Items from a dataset

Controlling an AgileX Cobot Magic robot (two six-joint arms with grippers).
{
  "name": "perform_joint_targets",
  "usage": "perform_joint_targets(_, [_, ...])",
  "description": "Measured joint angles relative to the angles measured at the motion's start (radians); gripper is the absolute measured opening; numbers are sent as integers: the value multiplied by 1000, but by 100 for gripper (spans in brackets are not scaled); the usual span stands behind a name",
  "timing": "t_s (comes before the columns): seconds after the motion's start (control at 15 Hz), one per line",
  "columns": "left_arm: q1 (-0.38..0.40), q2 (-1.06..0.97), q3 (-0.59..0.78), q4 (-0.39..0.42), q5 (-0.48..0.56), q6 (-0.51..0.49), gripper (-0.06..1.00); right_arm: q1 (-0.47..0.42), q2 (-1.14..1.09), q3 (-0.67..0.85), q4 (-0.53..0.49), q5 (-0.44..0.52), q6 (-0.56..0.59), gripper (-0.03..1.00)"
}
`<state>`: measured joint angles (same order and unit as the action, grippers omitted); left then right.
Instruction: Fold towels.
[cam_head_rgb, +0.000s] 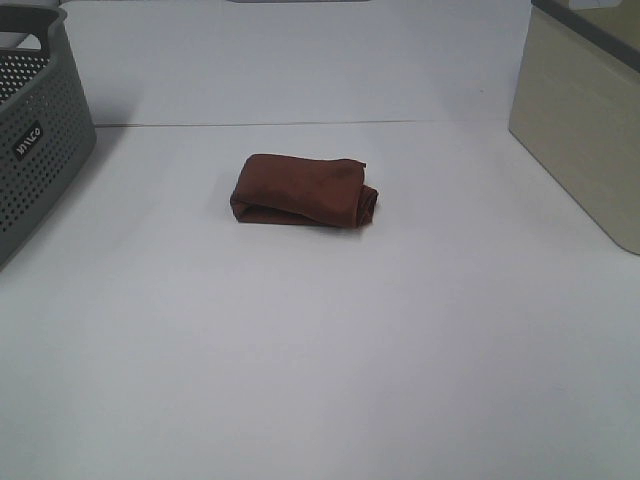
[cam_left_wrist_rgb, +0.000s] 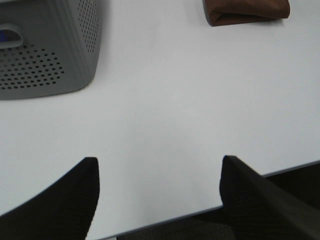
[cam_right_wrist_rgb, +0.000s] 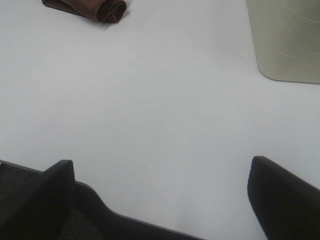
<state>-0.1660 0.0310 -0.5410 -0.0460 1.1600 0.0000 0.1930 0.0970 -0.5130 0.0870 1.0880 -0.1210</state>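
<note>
With the towel (cam_head_rgb: 304, 190) already bundled on the table (cam_head_rgb: 320, 360) well ahead of both, the left hand (cam_left_wrist_rgb: 159, 192) and right hand (cam_right_wrist_rgb: 161, 195), wide open and empty, should hold clear and leave it undisturbed.

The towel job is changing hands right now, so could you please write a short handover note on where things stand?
Left claw: open, empty, hovering over the near table edge, well away from the towel.
Right claw: open, empty, also back at the near edge.
Towel: lies mid-table as a compact folded bundle, one end rolled, touching neither container.
Grey perforated basket stands at far left, beige bin at far right.
Done: the towel appears folded.
Left: possibly tidying the rolled end; no other towel is visible.
</note>
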Motion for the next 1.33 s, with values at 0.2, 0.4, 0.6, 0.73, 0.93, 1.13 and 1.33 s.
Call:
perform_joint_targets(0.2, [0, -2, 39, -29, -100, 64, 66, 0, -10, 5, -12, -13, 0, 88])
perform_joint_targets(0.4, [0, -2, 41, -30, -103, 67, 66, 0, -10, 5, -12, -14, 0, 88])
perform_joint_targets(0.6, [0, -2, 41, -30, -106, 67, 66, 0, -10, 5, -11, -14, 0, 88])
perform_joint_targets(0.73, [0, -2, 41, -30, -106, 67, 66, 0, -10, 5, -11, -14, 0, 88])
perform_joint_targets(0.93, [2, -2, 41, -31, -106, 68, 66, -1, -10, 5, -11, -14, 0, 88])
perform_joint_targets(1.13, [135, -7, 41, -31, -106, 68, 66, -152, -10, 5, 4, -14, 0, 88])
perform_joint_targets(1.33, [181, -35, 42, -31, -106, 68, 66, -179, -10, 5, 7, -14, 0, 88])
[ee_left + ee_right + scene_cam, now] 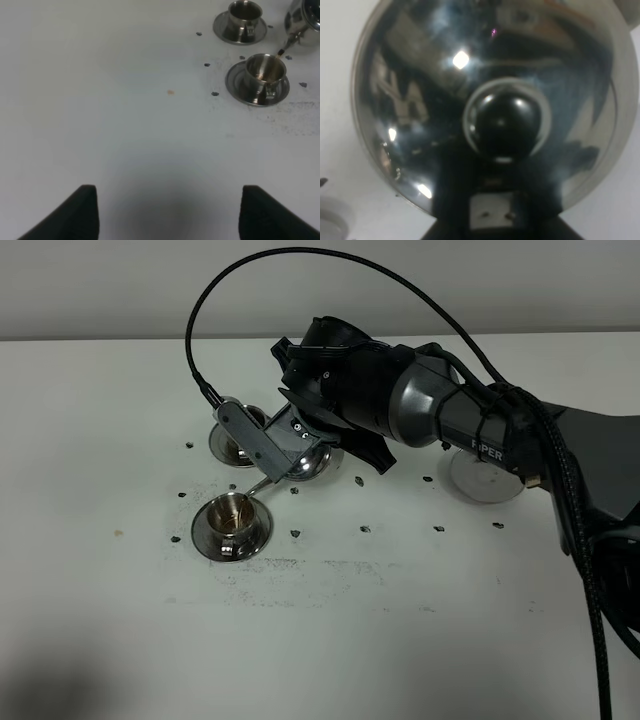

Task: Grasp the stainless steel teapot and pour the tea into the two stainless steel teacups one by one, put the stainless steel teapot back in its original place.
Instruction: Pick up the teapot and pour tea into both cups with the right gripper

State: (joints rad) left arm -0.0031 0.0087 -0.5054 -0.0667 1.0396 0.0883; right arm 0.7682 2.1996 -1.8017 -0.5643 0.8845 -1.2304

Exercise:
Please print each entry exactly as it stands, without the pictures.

Output for this exercise:
Controlling an AgileX Cobot Magic robot (two six-joint arms with grippers).
{
  "name": "perform_joint_targets",
  "usage": "perform_joint_targets(_, [_, ...])",
  "description": "Measured joint angles relative to the angles measured at the motion's start (radians); gripper is the absolute measured opening; numbers are sent as integers: the value multiplied by 1000, but by 100 for gripper (spans in brackets are not scaled); the usual span stands behind a name",
  "timing": "t_s (comes before the columns): seconds after the motion's start (control at 15 Hz), one per line",
  "columns": "left_arm: q1 (-0.38..0.40), q2 (-1.06..0.97), q3 (-0.59..0.78), q4 (-0.39..0.42), q5 (-0.48..0.56), q6 (-0.51..0.49), gripper (-0.06..1.00); right_arm: q1 (-0.47..0.42), q2 (-1.14..1.09), q3 (-0.67..0.85), q4 (-0.53..0.49), q5 (-0.44..0.52), q6 (-0.56..0.59), gripper (-0.03..1.00)"
}
`<state>`: measured joint angles (same order and unit as the action, grippers omitted); left then right.
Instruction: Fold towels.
[cam_head_rgb, +0.000s] 
[cam_left_wrist_rgb, +0.000s] 
[cam_right_wrist_rgb, +0.000s] 
<state>-0.1660 0.0310 -0.5410 -0.0460 1.1600 0.0000 0.1930 0.0970 -0.5130 0.0870 1.0880 -0.1210</state>
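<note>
With the towel (cam_head_rgb: 304, 190) already bundled on the table (cam_head_rgb: 320, 360) well ahead of both, the left hand (cam_left_wrist_rgb: 159, 192) and right hand (cam_right_wrist_rgb: 161, 195), wide open and empty, should hold clear and leave it undisturbed.

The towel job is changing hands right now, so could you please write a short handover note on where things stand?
Left claw: open, empty, hovering over the near table edge, well away from the towel.
Right claw: open, empty, also back at the near edge.
Towel: lies mid-table as a compact folded bundle, one end rolled, touching neither container.
Grey perforated basket stands at far left, beige bin at far right.
Done: the towel appears folded.
Left: possibly tidying the rolled end; no other towel is visible.
</note>
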Motion for the next 1.33 s, with values at 0.2, 0.4, 0.6, 0.73, 0.93, 1.13 and 1.33 s.
Call:
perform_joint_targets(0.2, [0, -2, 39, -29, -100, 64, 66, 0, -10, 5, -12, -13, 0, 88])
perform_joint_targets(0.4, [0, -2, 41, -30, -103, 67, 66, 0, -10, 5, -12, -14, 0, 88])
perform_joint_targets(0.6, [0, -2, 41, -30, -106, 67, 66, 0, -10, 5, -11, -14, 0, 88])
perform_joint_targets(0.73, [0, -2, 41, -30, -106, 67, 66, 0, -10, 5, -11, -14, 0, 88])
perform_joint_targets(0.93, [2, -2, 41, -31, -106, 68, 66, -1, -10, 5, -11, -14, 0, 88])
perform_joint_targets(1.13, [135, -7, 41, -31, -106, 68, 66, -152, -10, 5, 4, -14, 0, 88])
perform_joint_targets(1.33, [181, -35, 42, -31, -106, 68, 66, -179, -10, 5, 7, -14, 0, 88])
[ee_left + ee_right + scene_cam, now] 

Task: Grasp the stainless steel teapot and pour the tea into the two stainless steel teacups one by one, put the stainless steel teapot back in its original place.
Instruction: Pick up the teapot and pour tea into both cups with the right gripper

State: (joints rad) left arm -0.0031 0.0087 -0.5054 -0.0667 1.0396 0.0883; right arm 0.7682 2.1996 -1.8017 -0.5643 0.8845 -1.2304

This answer is complete.